Print exactly the lines that run from the first line of the material to the line containing "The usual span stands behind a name", both ends included, and skip the pictures.

*** Data extract Section Begins ***

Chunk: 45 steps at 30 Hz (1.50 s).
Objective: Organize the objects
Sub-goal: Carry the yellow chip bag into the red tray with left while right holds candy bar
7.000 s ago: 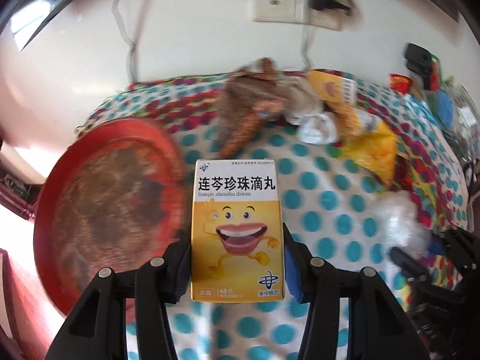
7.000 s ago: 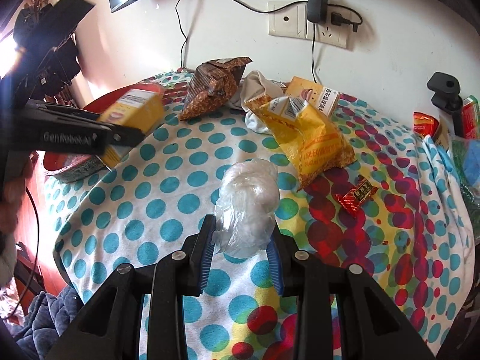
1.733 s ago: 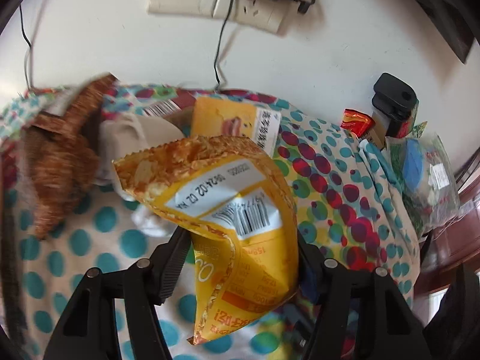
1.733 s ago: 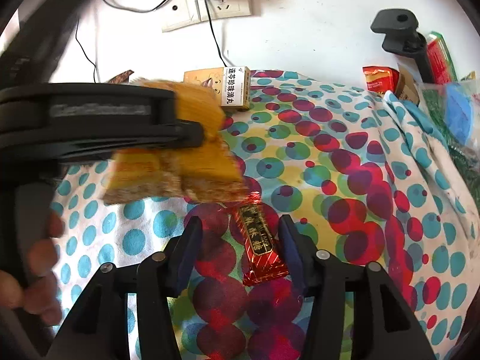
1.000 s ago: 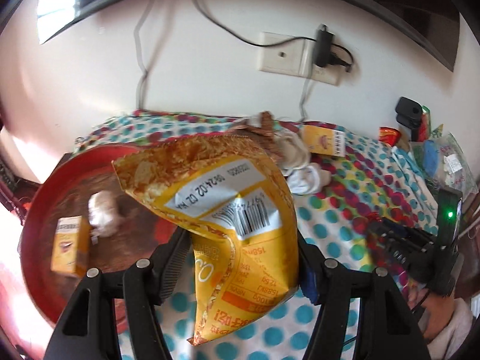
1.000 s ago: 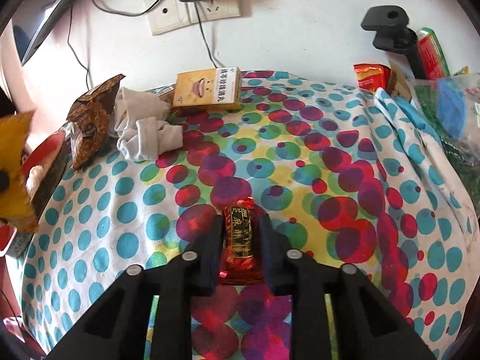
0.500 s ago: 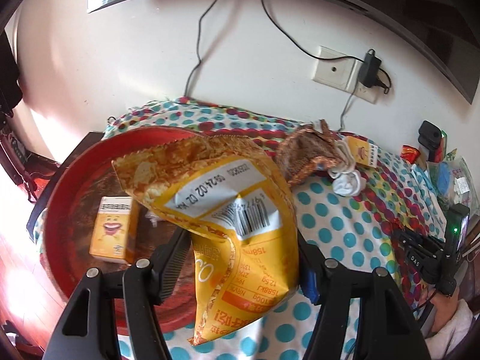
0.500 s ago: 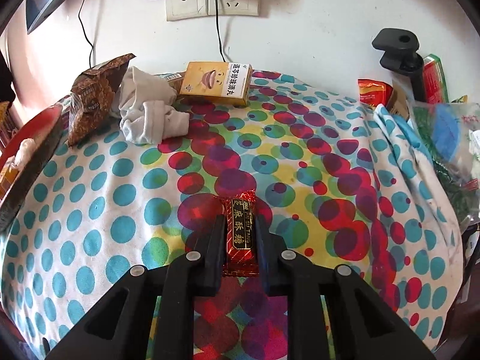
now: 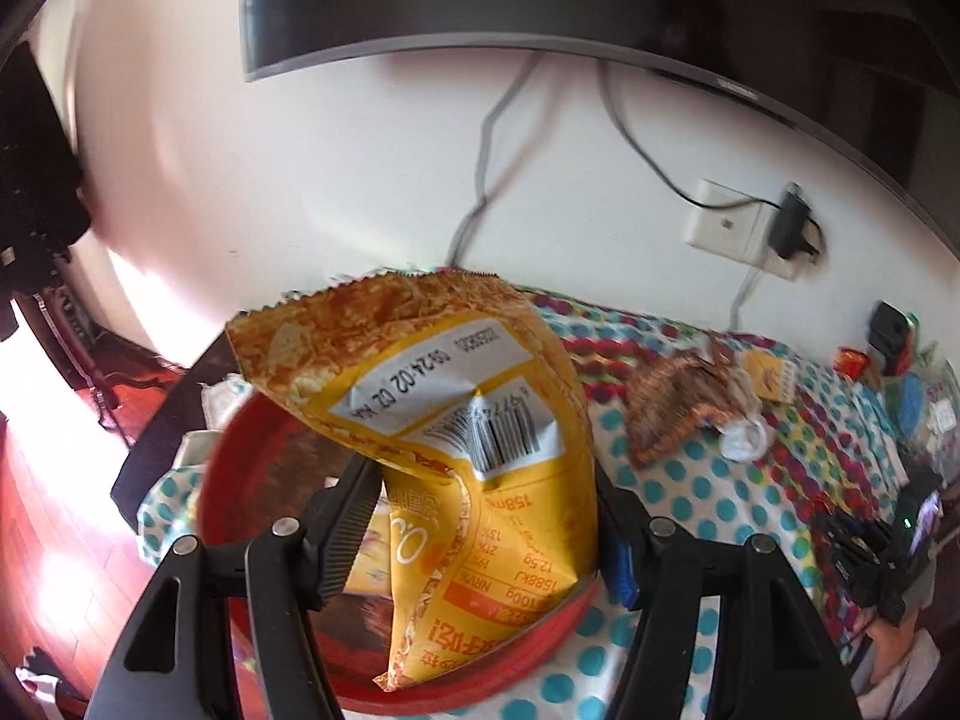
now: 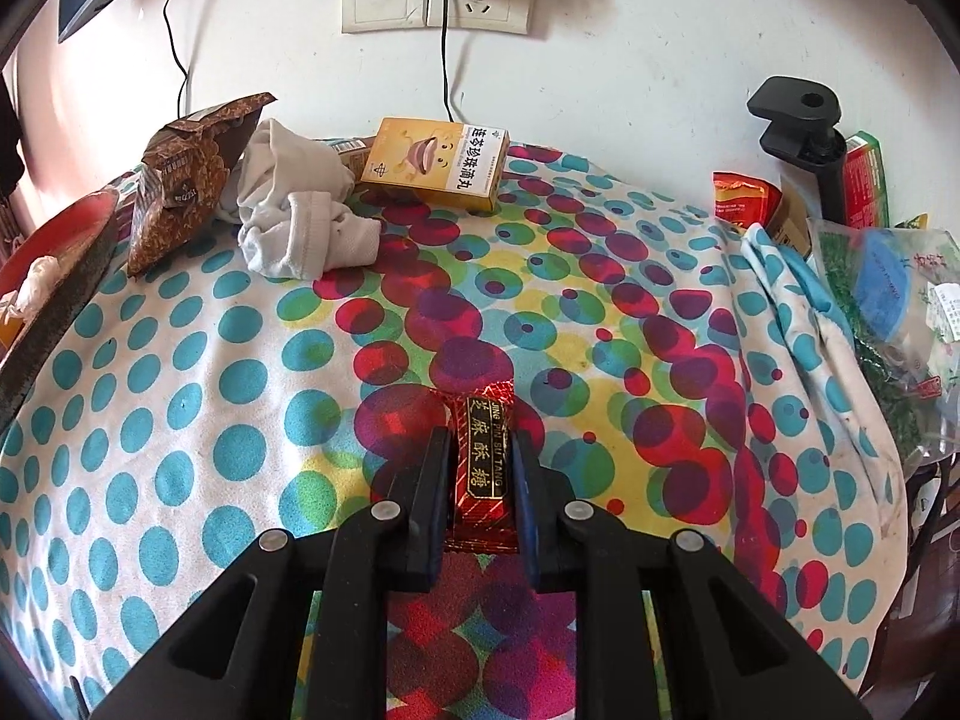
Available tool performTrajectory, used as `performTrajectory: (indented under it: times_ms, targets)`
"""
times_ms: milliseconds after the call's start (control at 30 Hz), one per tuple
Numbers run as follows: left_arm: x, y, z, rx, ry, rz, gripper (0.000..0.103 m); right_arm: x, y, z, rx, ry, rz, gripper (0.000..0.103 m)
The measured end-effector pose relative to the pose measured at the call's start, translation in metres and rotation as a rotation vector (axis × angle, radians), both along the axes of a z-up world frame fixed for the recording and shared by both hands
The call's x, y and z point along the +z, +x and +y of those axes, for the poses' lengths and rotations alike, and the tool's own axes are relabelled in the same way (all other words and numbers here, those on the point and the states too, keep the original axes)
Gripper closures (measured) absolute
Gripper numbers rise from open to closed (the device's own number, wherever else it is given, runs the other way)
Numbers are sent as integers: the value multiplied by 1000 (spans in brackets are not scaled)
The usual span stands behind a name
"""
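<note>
- My left gripper (image 9: 486, 516) is clamped across the middle of a crinkly yellow foil snack bag (image 9: 456, 438); both pads press its sides, and the bag hangs upside down with its barcode facing me.
- That bag looks light and puffy, soft and a bit slick, so I judge a mid-body pinch safest; squeeze harder and whatever is inside may crush.
- Straight under it sits the round red tray (image 9: 522, 654) – I'm taking that as my landmark. The bag's lower end hangs over the tray's near rim, not yet resting on it as far as I can tell.
- My right gripper (image 10: 480, 468) is closed on a small red foil-wrapped candy bar with gold lettering (image 10: 486, 468), jaws nearly together along its long sides.
- The candy looks stiff, light, slippery in its wrapper; a grip along the length suits it. It lies on the polka-dot tablecloth (image 10: 180, 420), well to the right of the tray.
- Farther back, between tray and wall: a brown crumpled snack packet (image 10: 186, 174), a bunched white cloth (image 10: 300, 222) touching it, then a yellow cardboard medicine box (image 10: 438, 168).
</note>
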<state>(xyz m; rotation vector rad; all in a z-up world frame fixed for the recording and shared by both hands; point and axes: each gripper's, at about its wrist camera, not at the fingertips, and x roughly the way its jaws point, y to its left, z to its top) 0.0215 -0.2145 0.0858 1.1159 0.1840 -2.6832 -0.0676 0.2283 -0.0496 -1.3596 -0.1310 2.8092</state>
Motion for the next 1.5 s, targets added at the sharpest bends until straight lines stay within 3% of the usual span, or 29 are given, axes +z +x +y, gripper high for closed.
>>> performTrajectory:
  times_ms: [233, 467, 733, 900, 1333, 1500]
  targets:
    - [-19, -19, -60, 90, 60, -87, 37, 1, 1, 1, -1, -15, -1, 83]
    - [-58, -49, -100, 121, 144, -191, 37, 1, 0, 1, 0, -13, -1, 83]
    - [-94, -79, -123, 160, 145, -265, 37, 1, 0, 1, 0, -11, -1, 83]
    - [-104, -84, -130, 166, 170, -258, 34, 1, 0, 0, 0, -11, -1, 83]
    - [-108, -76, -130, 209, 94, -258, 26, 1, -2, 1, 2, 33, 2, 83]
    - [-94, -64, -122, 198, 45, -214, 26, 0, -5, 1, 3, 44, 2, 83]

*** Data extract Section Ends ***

» Solution to this exercise:
Chunk: 45 steps at 30 Hz (1.50 s).
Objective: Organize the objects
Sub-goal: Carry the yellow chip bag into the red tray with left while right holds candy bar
7.000 s ago: 
7.000 s ago: 
1.733 s ago: 
1.733 s ago: 
1.000 s ago: 
1.000 s ago: 
0.500 s ago: 
0.500 s ago: 
now: 
now: 
Available tool performTrajectory, used as `performTrajectory: (indented under it: times_ms, targets)`
"""
times_ms: milliseconds after the call's start (control at 30 Hz), one per tuple
Numbers run as follows: left_arm: x, y, z, rx, ry, rz, gripper (0.000..0.103 m); right_arm: x, y, z, rx, ry, rz, gripper (0.000..0.103 m)
The measured end-effector pose relative to the pose measured at the call's start, translation in metres and rotation as a rotation vector (axis × angle, radians), both along the axes of a z-up world frame fixed for the recording and shared by both hands
The call's x, y and z point along the +z, +x and +y of those axes, for the poses' lengths and rotations alike, and the tool's own axes are relabelled in the same way (all other words and numbers here, those on the point and the states too, keep the original axes)
Gripper closures (measured) absolute
Gripper numbers rise from open to closed (the device's own number, wherever else it is given, runs the other way)
Numbers are sent as integers: the value multiplied by 1000 (spans in brackets are not scaled)
The usual span stands behind a name

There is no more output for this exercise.